Молоко в ладонях - страница 17
Егор не думал тогда; куда едет и что его ждет за неведомым Уралом, в Сибири, где когда-то сражался его любимый книжный герой Чапаев. Сейчас он томился тем, что остался один среди хаоса и бед, вошедших с войной в его жизнь и, что дальше, наверное, будет еще труднее. Но ведь о нем уже позаботились; не оставили одного, больного и голодного. Может быть так же кто-то позаботится о его пропавшей сестре, не оставит ее беззащитной в тоскливом и гиблом одиночестве. Он не мог тогда что-либо изменить; судьба жестоко творила свой, предначертанный суровым временем, выбор. Но он непременно будет искать ее и обязательно найдет, нужно только верить и не сдаваться, убеждал Егор сам себя, совсем не представляя, как это делается и кто сейчас станет ему помогать. Да и документов на руках никаких не осталось; все что имела с собой мать, хранилось в маленьком, фанерном чемоданчике, который он выронил из рук, когда потерял сознание. Видимо в суматохе его не приметили. Скоро ему стало легче и, не доехав до Урала, случайного пассажира ссадили с поезда, не предназначенного для гражданских. Сказали, чтобы дальше добирался самостоятельно, на чем придется. Егор не знал, куда ему, собственно, нужно было добираться и зачем?.. Было много раненых и мест не хватало. Вновь скитание по вокзалам, толпы народа, грязь, холод осени, и несколько набитых битком эшелонов, идущих на восток с эвакуирующимися людьми. Мелькание станций, терпение, голод, боль оскорблений, сочувствие и непонимание вперемешку, все обрушилось сразу, обдало его юную душу горечью нерешаемых проблем, вызвав ответную злобу, все более закипавшую в одинокой жизни, никому не нужного изгоя, брошенного сиротской жизнью на произвол судьбы.
Зима, тучи и лес дремучий – этим встретила Егора далекая Сибирь, почти босого, беспризорного мальчишку, одетого в то, что носить уже было никак нельзя; косматого, голодного, немытого и озлобленного. Теперь этого качества отнять было нельзя. В пути он мало с кем разговаривал, предпочитая одиночество. Доверие к безучастным, равнодушным, безразличным к его судьбе людям, сильно поубавилось. Он стал внимательнее присматриваться к попутчикам, глубже чувствовать их приобретенный инстинкт выживания; ведь редко кого тронет судьба проходящего мимо бродяги, когда своя может завтра стать такой же. Обидеть себя не давал даже взрослым, привык дерзить и огрызаться, но все больше молчать и терпеть, стойко снося голод и одиночество.
Тянулись томительные дни, похожие один на другой, безрадостные и пустые, терзающие болью утраты, голодом и безысходными скитаниями по подворотням, складам и сквозившим дырами амбарам, в которых уже нечего было взять. Из них даже не гнали, давая редкую возможность отдыха и ночлега. Вот уже первые холода подступили, и старая, засаленная тужурка совсем перестала греть, приближая скорее гибельный конец в очередную, жуткую ночь, чем надежду выжить и проснуться утром. Сибирь не Крым, откуда он был родом, здесь Егор понял, что надолго его уже не хватит и железнодорожная станция с пафосным названием Промышленная, может стать его последним пристанищем.

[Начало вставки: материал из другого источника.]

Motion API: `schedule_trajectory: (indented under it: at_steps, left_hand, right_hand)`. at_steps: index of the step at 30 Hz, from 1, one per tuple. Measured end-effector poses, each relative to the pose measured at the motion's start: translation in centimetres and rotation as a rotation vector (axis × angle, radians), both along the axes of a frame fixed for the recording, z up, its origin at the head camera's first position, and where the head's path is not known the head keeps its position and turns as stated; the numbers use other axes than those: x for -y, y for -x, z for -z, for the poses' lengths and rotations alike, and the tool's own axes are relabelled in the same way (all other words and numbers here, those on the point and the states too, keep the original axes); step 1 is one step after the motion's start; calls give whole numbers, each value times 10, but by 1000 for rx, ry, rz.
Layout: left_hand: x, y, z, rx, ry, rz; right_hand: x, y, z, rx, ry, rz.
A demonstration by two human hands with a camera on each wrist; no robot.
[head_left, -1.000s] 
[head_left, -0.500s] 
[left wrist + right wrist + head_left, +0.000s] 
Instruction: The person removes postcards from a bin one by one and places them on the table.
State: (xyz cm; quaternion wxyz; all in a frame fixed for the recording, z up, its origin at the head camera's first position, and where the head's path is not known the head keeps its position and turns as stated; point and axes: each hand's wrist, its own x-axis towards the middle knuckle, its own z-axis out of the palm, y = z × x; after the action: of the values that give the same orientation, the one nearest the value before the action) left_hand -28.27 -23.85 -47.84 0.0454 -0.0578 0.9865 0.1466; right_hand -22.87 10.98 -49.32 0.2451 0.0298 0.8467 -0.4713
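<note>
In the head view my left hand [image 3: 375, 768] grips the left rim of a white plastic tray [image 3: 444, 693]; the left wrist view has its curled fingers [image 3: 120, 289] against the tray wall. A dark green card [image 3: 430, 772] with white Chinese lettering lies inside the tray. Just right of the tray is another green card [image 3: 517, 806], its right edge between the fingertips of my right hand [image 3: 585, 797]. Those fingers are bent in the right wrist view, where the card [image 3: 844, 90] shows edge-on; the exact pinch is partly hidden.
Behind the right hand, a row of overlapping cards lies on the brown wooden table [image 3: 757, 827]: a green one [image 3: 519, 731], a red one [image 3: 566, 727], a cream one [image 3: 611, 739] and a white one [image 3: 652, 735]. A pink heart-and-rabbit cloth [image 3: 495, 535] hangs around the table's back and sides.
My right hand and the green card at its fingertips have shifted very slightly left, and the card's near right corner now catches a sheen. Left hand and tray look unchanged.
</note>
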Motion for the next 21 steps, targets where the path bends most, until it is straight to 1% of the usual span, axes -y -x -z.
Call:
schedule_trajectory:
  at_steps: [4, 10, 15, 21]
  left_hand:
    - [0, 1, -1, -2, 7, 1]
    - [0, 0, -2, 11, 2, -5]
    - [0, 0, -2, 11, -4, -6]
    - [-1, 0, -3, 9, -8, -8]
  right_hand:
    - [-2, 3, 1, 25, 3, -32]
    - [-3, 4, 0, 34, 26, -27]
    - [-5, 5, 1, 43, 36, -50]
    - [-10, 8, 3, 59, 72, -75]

После привычного и осторожного посещения маленького, немноголюдного базара, где одна старушка, с необычными, прозрачными до глубины глазами, словно белый ангел, спустившийся с сумрака небес, сунула ему в руки кусочек черствого хлеба, он как бы очнулся от долгого, глубокого забытья, происходившего толи с ним, а толи нет. Устало посмотрев на щедрую женщину, он невольно вспомнил свою маленькую сестру; может быть именно ей сейчас нужны были эти малые крохи хлеба, которые вдруг просыпались на него от добрых, сочувствующих его участи людей, каких он давно не встречал. Пусть бы ангелы лучше кружили над его Надеждой, оберегая от сиротской доли. Укрывшись в одном из бесхозных складов, Егор решил отдохнуть и съесть половину кусочка, оставив хоть немного на завтра; не с пустым карманом проснуться утром, имеет хоть какой-то смысл…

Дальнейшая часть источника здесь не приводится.